Accuracy Trade-off: Zero-shot predictions are generally less accurate than predictions for classes the model was trained on. There is often a significant gap in performance between seen and unseen classes, especially under generalized settings. The model’s understanding from descriptions might be incomplete or too coarse, so it can make mistakes a human wouldn’t if given one or two examples.
Quality of Auxiliary Information Matters: The saying “garbage in, garbage out” applies. If the class descriptions or attributes are insufficient or inaccurate, the model will struggle. Crafting good class embeddings or attributes is crucial. In some cases, obtaining these may require expert knowledge, such as listing genomic features of a new virus.
Bias Toward Seen Classes: In generalized ZSL, models often show a bias, meaning they tend to predict a seen class label even when the input is actually an unseen class. This happens because the model was optimized heavily on seen classes and might treat unseen class descriptions as second-class citizens.
The Hubness Problem: In high-dimensional embedding spaces, a known issue is “hubness” – some points (hubs) end up unusually close to many others, causing the model to erroneously map many inputs to the same class (the hub). This technical challenge, specific to nearest-neighbor search in embedding,s can hurt ZSL performance, though advanced methods attempt to mitigate it.
Need for General Knowledge: Zero-shot learning, in essence, pushes the difficulty to the knowledge representation. For a model to succeed, it often needs a lot of prior knowledge. For instance, language-model-based ZSL works much better with very large models (hundreds of millions or billions of parameters) because they encode more world knowledge. This can make ZSL approaches heavy and dependent on pre-training.
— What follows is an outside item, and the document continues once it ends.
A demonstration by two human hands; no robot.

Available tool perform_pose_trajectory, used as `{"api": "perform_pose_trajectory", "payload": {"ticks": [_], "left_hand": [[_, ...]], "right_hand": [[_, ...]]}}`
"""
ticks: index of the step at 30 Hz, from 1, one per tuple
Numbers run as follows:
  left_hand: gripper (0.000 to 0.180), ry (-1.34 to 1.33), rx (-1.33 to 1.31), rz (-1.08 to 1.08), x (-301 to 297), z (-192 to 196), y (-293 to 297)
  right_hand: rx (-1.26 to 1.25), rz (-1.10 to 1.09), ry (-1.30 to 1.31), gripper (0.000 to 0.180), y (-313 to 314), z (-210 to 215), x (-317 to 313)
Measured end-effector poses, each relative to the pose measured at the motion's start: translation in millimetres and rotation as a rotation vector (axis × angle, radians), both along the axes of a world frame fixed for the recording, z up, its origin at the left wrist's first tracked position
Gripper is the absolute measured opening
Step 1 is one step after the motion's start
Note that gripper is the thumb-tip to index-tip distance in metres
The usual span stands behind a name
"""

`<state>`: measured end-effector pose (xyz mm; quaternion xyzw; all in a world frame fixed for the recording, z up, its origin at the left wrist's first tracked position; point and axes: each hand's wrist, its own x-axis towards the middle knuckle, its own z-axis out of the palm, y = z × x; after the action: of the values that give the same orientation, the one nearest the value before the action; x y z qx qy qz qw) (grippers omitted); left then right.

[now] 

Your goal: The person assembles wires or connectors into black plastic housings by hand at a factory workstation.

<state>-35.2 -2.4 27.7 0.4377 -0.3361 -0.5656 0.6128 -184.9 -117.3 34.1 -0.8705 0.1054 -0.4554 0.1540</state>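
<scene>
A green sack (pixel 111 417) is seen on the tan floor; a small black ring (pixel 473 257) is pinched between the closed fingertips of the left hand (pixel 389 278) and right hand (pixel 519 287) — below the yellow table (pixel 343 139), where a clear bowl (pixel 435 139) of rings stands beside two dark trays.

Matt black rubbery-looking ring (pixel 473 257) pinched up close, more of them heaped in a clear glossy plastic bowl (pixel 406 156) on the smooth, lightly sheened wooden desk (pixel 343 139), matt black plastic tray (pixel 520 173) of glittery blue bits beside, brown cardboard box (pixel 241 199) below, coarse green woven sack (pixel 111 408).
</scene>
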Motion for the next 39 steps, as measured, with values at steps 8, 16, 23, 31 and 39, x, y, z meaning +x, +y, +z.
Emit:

If your model’s knowledge is limited, it might simply not know enough to make the leap to an unseen class.

Conclusion

Zero-shot learning represents an exciting direction in AI that strives for more versatile and adaptable models. ZSL pushes the boundaries of generalization in machine learning by allowing models to transfer knowledge to entirely new classes or tasks without direct examples. We have seen how this concept plays out in image recognition and in NLP, as well as its potential in fields like healthcare for tackling novel problems.

Critically, zero-shot learning is enabled by incorporating semantic information – human-defined attributes or distributed word embeddings – into the learning process. This extra information provides the model’s context to bridge from the known to the unknown.